▸ What you should do: Below are entries with pictures in them. Output exactly the lines starting at the line with "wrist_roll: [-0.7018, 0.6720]" and ending at the line with "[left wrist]", both included, but not the pictures.

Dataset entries
:::

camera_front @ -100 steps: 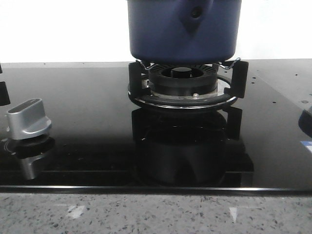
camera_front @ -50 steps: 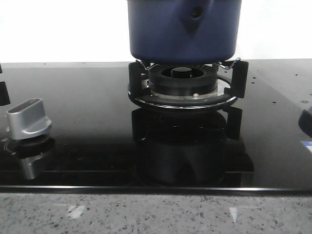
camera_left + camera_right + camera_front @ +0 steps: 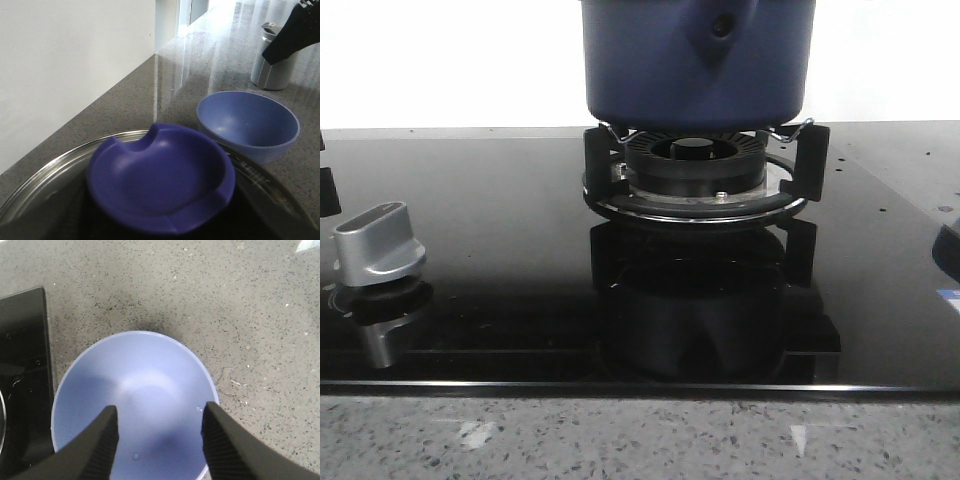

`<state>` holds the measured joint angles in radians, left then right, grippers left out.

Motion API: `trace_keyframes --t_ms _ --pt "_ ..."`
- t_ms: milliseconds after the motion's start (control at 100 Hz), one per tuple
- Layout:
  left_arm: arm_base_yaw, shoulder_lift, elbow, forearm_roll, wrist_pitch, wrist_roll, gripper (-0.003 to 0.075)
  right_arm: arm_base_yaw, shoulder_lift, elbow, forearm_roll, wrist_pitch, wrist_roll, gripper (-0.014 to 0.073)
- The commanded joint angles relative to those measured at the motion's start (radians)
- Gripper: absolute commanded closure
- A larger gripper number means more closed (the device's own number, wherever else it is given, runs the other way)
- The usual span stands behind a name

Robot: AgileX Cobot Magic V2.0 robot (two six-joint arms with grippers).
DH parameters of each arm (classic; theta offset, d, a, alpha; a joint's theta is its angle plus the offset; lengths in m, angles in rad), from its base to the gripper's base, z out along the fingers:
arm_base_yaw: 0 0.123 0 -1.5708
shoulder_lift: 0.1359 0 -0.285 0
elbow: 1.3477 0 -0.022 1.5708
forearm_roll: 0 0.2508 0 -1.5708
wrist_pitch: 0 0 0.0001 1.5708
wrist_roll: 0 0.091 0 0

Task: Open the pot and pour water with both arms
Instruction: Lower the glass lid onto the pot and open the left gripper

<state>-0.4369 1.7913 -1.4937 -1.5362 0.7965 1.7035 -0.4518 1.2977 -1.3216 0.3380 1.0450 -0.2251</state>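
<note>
Front view shows the large dark blue round metal pot (image 3: 698, 62) seated on the black burner grate (image 3: 705, 180) of a glossy black glass cooktop (image 3: 500, 240), towards the far edge of the worktop; its blue handle stub with a round hole (image 3: 720, 28) points at the camera, and the pot's top is cut off by the frame. A silver control knob (image 3: 378, 242) stands near the cooktop's left edge, and a speckled grey stone worktop (image 3: 640, 440) runs along the near edge.

Left wrist view looks closely down on a dark blue dished lid knob (image 3: 160, 177) with a notch in its rim, sitting at the middle of a glass lid ringed by a steel band (image 3: 55, 165). Just beyond it on the stone stands a smaller lighter-blue bowl (image 3: 248, 125), apart from the lid, and further off a grey cylindrical holder (image 3: 272, 67) with a dark utensil in it. None of the left gripper's fingers appear, so whether it is grasping the knob cannot be told.

Right wrist view has the right gripper (image 3: 159, 440) hovering over the lighter-blue bowl (image 3: 135, 400), its two dark fingers (image 3: 95, 447) spread wide and holding nothing. A few droplets cling inside the bowl, which sits just beside the cooktop's edge (image 3: 25, 340)
</note>
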Motion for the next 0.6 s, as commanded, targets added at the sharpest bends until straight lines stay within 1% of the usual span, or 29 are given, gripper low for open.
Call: trace_keyframes --t_ms 0,230,470,540,590 --pt "-0.006 -0.053 -0.040 -0.072 0.034 -0.023 0.0365 -0.004 -0.031 -0.023 0.028 -0.048 -0.002 0.0249" --pt "-0.006 -0.053 -0.040 -0.039 0.035 -0.028 0.0365 -0.004 -0.031 -0.023 0.029 -0.048 -0.002 0.0249" --pt "-0.006 -0.053 -0.040 -0.037 0.026 -0.028 0.0365 -0.004 -0.031 -0.023 0.029 -0.048 -0.002 0.0249" --pt "-0.006 -0.053 -0.040 -0.037 0.026 -0.028 0.0348 -0.004 -0.031 -0.023 0.029 -0.048 -0.002 0.0249" --pt "-0.006 -0.053 -0.040 -0.037 0.026 -0.033 0.0308 -0.004 -0.031 -0.023 0.029 -0.048 -0.002 0.0249"
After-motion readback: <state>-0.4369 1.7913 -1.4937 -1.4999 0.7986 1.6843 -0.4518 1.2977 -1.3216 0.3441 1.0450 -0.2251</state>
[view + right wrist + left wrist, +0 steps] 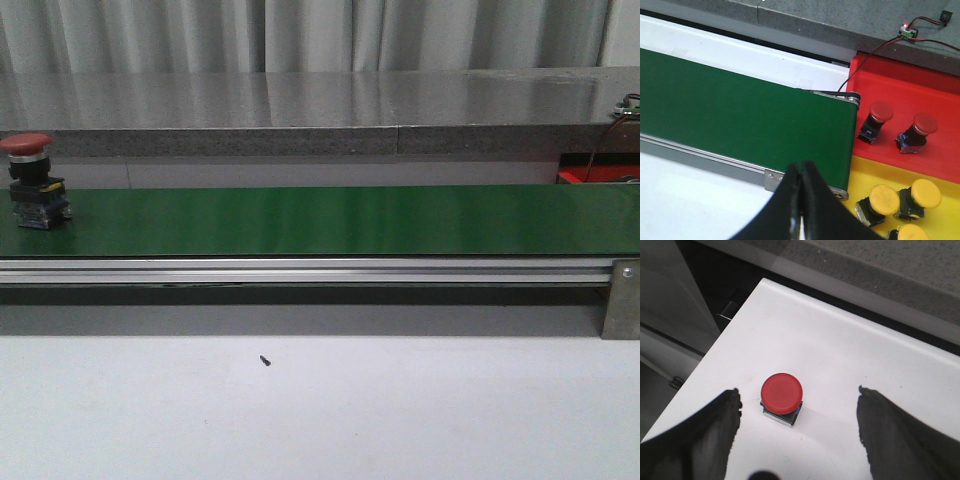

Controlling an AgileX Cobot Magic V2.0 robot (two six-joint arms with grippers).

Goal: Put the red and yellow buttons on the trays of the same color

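While 1 red button (36,181) rides the green belt (330,220) toward the red tray (920,95), the right gripper (801,200) waits pinched closed; the left gripper (797,432) straddles another red button (781,395), spread wide.

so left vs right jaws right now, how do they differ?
The left gripper has its jaws spread wide; the right gripper has its jaws pressed together. The left hangs over a red button on a white surface; the right hangs over the end of the green belt, beside the red tray and yellow tray. Neither holds anything.
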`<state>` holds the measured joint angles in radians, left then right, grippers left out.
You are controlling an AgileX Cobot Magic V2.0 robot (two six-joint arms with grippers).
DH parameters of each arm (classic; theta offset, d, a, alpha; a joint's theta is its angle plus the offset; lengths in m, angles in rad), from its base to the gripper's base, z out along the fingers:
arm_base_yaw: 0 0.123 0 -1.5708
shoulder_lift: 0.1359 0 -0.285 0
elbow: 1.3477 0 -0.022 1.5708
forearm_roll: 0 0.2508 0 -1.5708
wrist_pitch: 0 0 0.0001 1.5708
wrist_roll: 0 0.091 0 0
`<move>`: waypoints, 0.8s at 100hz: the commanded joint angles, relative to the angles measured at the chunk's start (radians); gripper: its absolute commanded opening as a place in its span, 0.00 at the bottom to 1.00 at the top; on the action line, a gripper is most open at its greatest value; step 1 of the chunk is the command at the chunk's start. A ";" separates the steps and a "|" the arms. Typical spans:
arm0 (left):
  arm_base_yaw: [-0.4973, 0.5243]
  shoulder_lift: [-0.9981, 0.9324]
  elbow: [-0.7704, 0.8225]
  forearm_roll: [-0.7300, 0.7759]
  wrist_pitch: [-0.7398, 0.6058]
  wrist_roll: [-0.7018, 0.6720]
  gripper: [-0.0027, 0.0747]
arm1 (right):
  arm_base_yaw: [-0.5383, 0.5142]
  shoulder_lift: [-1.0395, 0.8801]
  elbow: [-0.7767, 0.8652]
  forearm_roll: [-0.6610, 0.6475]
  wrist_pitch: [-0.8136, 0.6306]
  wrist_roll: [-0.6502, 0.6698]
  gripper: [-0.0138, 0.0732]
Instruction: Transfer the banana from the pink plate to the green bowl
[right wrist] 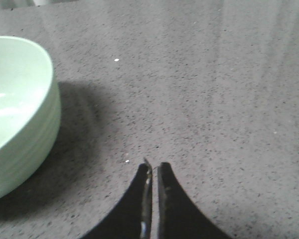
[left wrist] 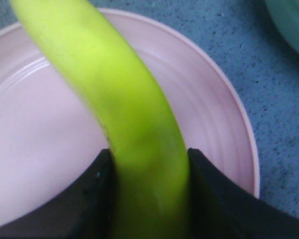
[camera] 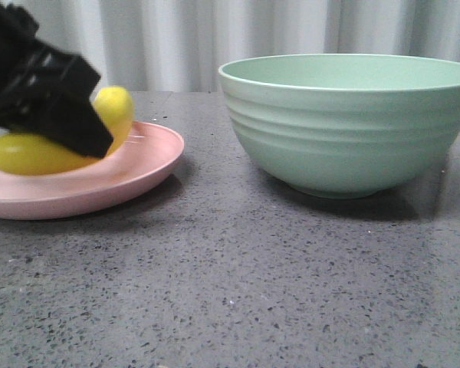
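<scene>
**A:** Where is your banana [left wrist: 124,99] right now?

**B:** It sits over the pink plate [camera: 149,157], on the left side of the desk [camera: 230,291]. Your left gripper [left wrist: 149,194] pinches it across its width, one finger [left wrist: 89,199] on each flank. In the left wrist view its long axis runs straight away from the gripper, curving off at the far end.

**A:** And where do you take it?

**B:** The green bowl [camera: 353,130] stands to the right of the plate, apart from it, and its rim is much higher than the plate's. So, as I judge it, you lift first, then carry rightward over the rim. I cannot tell whether the banana is touching the plate or just clear of it.

**A:** Could your other arm help?

**B:** Your right gripper [right wrist: 153,172] hangs over bare desk beside the bowl, fingers pressed together and holding nothing. The left is the one on the fruit.
</scene>
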<state>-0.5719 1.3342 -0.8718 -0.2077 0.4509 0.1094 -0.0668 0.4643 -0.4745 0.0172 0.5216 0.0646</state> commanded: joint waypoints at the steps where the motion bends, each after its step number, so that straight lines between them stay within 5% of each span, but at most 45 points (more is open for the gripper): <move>1: -0.023 -0.053 -0.081 -0.007 -0.014 0.008 0.01 | 0.036 0.014 -0.072 0.001 0.004 -0.001 0.09; 19: -0.124 -0.100 -0.163 -0.007 -0.008 0.010 0.01 | 0.158 0.058 -0.189 0.053 0.073 -0.001 0.13; 45: -0.279 -0.105 -0.198 -0.007 -0.021 0.039 0.01 | 0.353 0.206 -0.323 0.194 0.014 -0.001 0.59; 80: -0.380 -0.062 -0.198 -0.009 -0.035 0.039 0.01 | 0.520 0.546 -0.451 0.317 -0.164 -0.001 0.60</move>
<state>-0.9286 1.2867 -1.0329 -0.2077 0.4917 0.1475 0.4337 0.9498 -0.8726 0.3141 0.4724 0.0646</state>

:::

▸ Task solution:
  wrist_roll: [-0.7018, 0.6720]
  gripper: [-0.0027, 0.0747]
arm1 (right):
  arm_base_yaw: [-0.5383, 0.5142]
  shoulder_lift: [-1.0395, 0.8801]
  elbow: [-0.7767, 0.8652]
  forearm_roll: [-0.6610, 0.6475]
  wrist_pitch: [-0.8136, 0.6306]
  wrist_roll: [-0.6502, 0.6698]
  gripper: [-0.0138, 0.0732]
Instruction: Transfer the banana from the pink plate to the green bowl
[right wrist] 
[left wrist] 

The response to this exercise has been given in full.